# Tips on how to break in new shoes?



## memphislawyer (Mar 2, 2007)

Ok, the heel area is always the toughest for me in breaking in a new pair of shoes. The toe box usually stretches pretty well, and only rarely does it make my toes raw. But the back of the heel about an inch and a half up from the bottom of the foot, that area gets raw.

Any tips to short circuit the breaking in period, which may be four or five wearings? Or next time, just have to put cotton gauze on my heel?


----------



## Nerev (Apr 25, 2009)

They sound like loafers. I just broke in a pair of Alden Tassels last month, and I wore them every day for 2-3 hours at home on carpet. The toe box stretched out nicely. When I finally took it outside and walked, my heel was quite raw on, and got a quarter size blister. I let it rest and break in a week, and kept on wearing them. Now, it's nice and calluased so it never gets raw. Basically, tough it out and grin.

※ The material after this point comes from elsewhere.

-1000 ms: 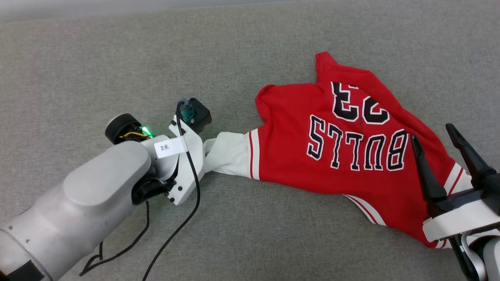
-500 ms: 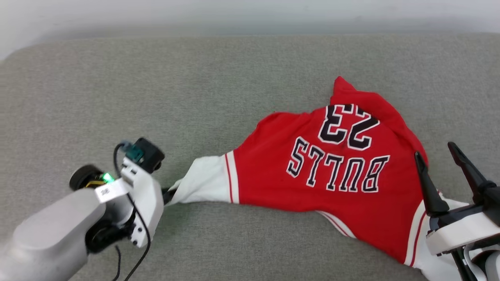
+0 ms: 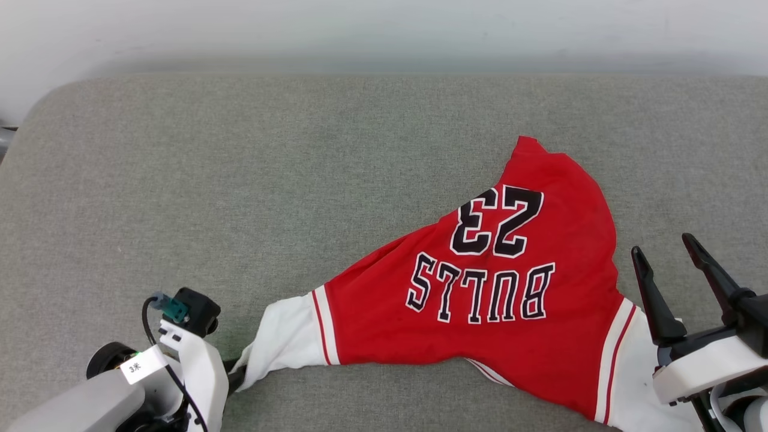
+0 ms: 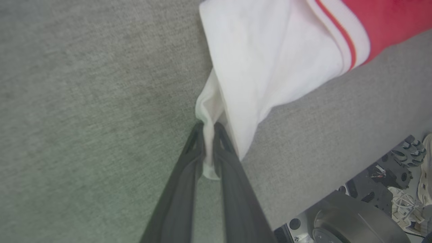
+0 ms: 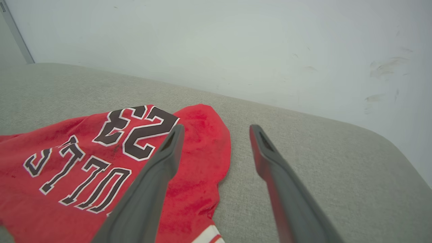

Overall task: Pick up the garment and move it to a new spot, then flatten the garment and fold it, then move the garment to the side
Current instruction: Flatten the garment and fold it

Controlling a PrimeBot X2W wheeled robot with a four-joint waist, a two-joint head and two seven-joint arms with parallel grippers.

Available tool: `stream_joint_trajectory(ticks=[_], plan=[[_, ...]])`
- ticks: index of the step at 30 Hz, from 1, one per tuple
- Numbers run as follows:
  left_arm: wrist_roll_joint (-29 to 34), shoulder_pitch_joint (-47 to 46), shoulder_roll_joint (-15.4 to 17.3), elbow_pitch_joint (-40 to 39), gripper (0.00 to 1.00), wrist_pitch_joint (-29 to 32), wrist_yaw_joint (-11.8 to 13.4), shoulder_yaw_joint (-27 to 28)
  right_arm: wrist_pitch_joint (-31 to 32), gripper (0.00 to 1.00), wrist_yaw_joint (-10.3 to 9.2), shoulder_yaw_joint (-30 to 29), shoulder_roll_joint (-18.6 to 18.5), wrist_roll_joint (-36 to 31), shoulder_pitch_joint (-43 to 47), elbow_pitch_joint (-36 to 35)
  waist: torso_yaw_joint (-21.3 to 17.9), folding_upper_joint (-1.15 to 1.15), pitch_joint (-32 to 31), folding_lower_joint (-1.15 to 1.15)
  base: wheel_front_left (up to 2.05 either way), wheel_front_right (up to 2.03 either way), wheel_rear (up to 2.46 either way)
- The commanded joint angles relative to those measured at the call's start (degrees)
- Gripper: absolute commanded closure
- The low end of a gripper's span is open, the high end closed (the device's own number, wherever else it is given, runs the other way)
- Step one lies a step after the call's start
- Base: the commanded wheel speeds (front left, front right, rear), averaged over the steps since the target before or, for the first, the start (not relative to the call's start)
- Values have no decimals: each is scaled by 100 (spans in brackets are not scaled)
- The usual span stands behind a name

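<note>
Garment: red short-sleeved jersey shirt (image 3: 480,312) with white sleeves, black-and-white lettering up, stretched out on grey fabric surface (image 3: 240,180) | left gripper (image 4: 208,127): fingers pressed together, pinching one white sleeve's edge | right gripper (image 3: 661,244): fingers spread, empty, just beside other sleeve

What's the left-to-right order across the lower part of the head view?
left gripper → white sleeve pinched in it → red body of the garment → right gripper, open
</note>
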Motion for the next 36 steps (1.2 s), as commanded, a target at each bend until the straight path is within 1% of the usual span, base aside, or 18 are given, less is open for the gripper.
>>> stream_joint_trajectory(ticks=[1, 5, 8, 11, 14, 17, 22, 25, 29, 36], plan=[[69, 11, -48, 45, 0, -136, 66, 62, 15, 0, -8, -17, -19, 30, 74, -27, 8, 0, -32, 0, 0, 0, 0], [437, -453, 45, -96, 0, -623, 189, 331, 49, 0, -9, -36, -40, 18, 68, -92, 0, 0, -95, 0, 0, 0, 0], [628, -810, 103, -268, 0, -870, 257, 554, 52, 0, -9, -42, -20, 2, 77, -131, -20, 0, -129, 0, 0, 0, 0], [681, -1226, 44, -430, 0, -841, 216, 736, 52, 0, -9, -32, 12, -12, 91, -154, -43, 0, -137, 0, 0, 0, 0], [684, -1645, -151, -562, 0, -491, 52, 726, 47, 0, -9, 7, 42, -19, 55, -164, -99, 0, -115, 0, 0, 0, 0], [407, -1965, -434, -537, 0, 107, -171, 646, 39, 0, -9, 49, 51, -19, -32, -171, -179, 0, -68, 0, 0, 0, 0], [424, -2449, -899, -178, 0, 1098, -397, 257, 7, 0, -9, 134, 103, -45, -157, -192, -377, 0, 69, 0, 0, 0, 0], [477, -2578, -1073, 178, 0, 1557, -499, 12, -29, 0, -9, 163, 153, -62, -236, -185, -502, 0, 179, 0, 0, 0, 0], [656, -2502, -1271, 597, 0, 1909, -611, -205, -96, 0, -9, 147, 194, -74, -326, -137, -643, 0, 323, 0, 0, 0, 0], [884, -2103, -1483, 1107, 0, 2114, -688, -354, -205, 0, -9, 148, 242, -74, -479, -9, -763, 0, 558, 0, 0, 0, 0]])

If it's lace ups, they may be too small. You lace your shoes so it gets tight so you can get away with a tiny bit of room. Loafers with room will later fall out of your foot.


----------



## Flanderian (Apr 30, 2008)

memphislawyer said:


> Ok, the heel area is always the toughest for me in breaking in a new pair of shoes. The toe box usually stretches pretty well, and only rarely does it make my toes raw. But the back of the heel about an inch and a half up from the bottom of the foot, that area gets raw.
> 
> Any tips to short circuit the breaking in period, which may be four or five wearings? Or next time, just have to put cotton gauze on my heel?


What shoes do you wear?

Other than wear, I know of no really effective way to break in shoes. The old salesman's trick is to place one hand on the toe and one on the heel and repeated flex the shoe, bending both the toe and heel upward. That can help to a limited degree. Some shoes, such as Alden's, can tend to be very stiff and take time to break in.


----------



## Cruiser (Jul 21, 2006)

As far as I know the only way to break in a pair of shoes is to put them on and wear them. I could tell you in great detail how to break in a leather baseball glove, but I know of no such method for shoes.

Cruiser


----------



## CuffDaddy (Feb 26, 2009)

I like to wear them around the house for an hour or two before the first wearing. (I'll sometimes take off new shoes at my desk if they're hurting my feet, but that's just advice on how to cope.) Basically, though, you've got to get enough heat and sweat and flexes into them, I think.


----------



## ozshadow (Jun 22, 2009)

I second the short wearings at home or on a trip out.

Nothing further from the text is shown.